Depuis les années 1990, l’Eglise Russe s’efforce, quant à elle, de théoriser ses relations avec l’Etat au travers de son action dans la société. Un large chantier de réflexion a alors été lancé. Il aboutira, en août 2000, à la promulgation des « Fondements » de la doctrine sociale de l’Eglise Orthodoxe Russe. Simple référence normative pour les uns, cette réflexion a le mérite d’aborder de front, et pour la première fois, les relations entre l’Eglise et l’Etat, en définissant clairement la position et la place de l’Eglise dans le pays. Touchant aux questions culturelles et identitaires, l’Eglise orthodoxe russe a aussi développé la conception de civilisation orthodoxe. L’actuel patriarche de Moscou fut le principal ouvrier d’une culture traditionnellement russe s’opposant à la civilisation libérale que constitue l’Occident.

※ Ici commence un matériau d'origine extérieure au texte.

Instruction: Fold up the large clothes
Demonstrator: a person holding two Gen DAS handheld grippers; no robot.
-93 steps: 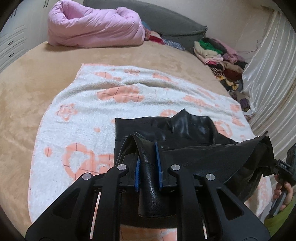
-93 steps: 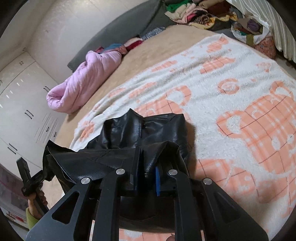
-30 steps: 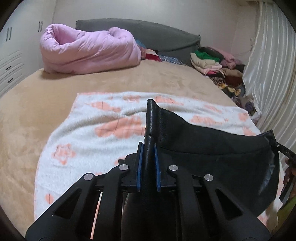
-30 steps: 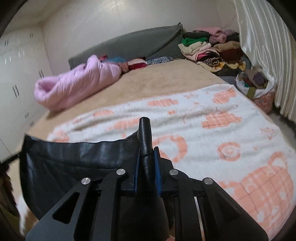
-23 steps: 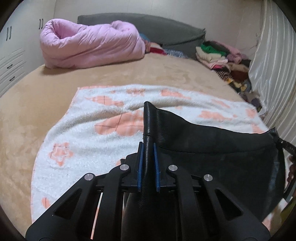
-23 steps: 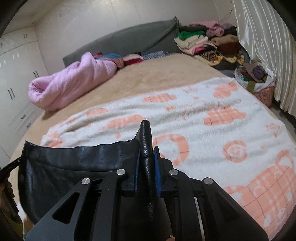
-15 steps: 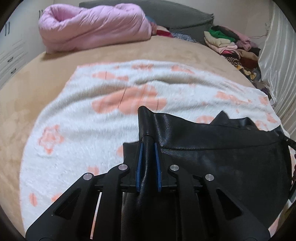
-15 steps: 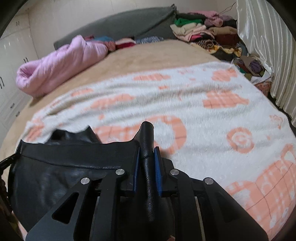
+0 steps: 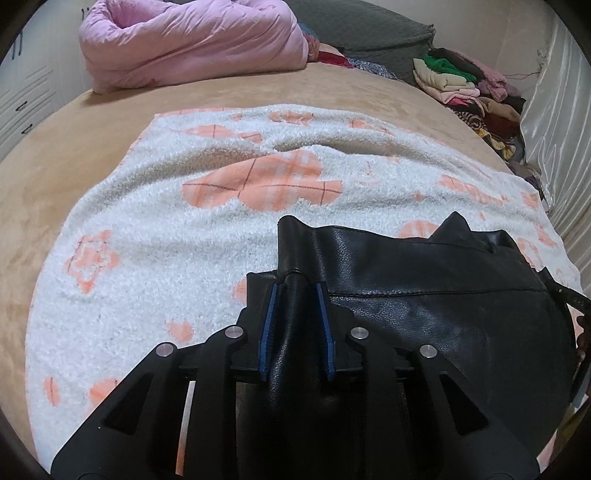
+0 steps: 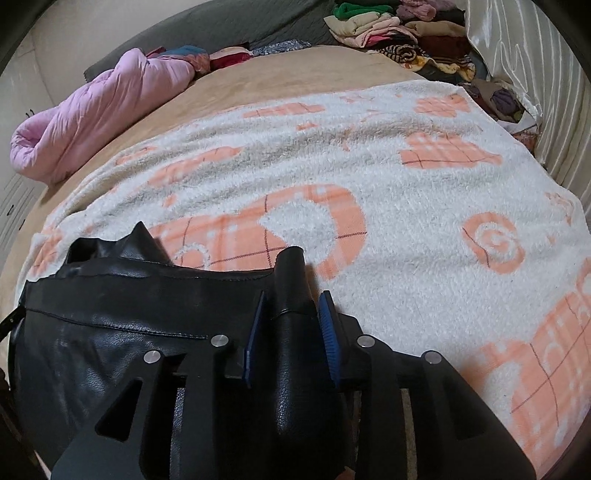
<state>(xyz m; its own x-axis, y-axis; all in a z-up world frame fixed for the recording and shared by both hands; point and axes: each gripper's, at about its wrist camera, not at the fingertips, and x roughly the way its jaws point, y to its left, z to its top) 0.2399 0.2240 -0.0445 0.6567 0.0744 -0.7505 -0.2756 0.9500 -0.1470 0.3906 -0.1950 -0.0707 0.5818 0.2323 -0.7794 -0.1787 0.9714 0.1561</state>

Notons que cette approche est d’autant plus répandue en Russie que l’Eglise orthodoxe russe, au début des années 2000, militait pour l’enseignement des « fondements de la culture orthodoxe ». Finalement, après diverses polémiques sur la place de l’enseignement de la religion dans l’école publique, c’est la proposition du patriarche Cyrille, alors président du département des relations extérieures du Patriarcat de Moscou, qui a été acceptée. Ce dernier préconisait l’introduction de l’enseignement facultatif des cultures orthodoxe, musulmane, bouddhiste, juive ou autres, dans les écoles publiques en fonction de la composition religieuse des régions. Ainsi, tout en sauvegardant le principe de liberté de conscience, de laïcité de l’Etat, et le paysage religieux de la Russie, cette proposition entérine la conception culturelle de l’orthodoxie. L’autorisation d’enseigner la culture religieuse a été transmise à l’ensemble de la Fédération de Russie en septembre 2009 et constitue l’une des plus grandes réussites du patriarche Cyrille, un an après son intronisation.
 
Un processus en chantier ?
 

Ainsi, les relations entre l’Eglise et l’Etat en Russie se trouvent encore dans un processus de normalisation. Les prochaines années du patriarcat de Cyrille Ier devront ainsi approfondir l’avenir de l’orthodoxie en tant que repère identitaire, sans préjudice pour son action sociale et surtout pour son indépendance. Mais les questions identitaires ne devraient pas pour autant mener au repli de la société russe sur elle-même. L’action internationale du Patriarcat de Moscou témoigne d’ailleurs du contraire. L’amélioration des relations avec l’Eglise catholique, ses prises de positions en faveur de la paix au moment du conflit russo-géorgien en août 2008, ainsi que son action pour la réunification des Russes de la diaspora, sont autant de chantiers que l’équilibre complexe entre indépendance et synergie pourrait, bien au contraire, pérenniser.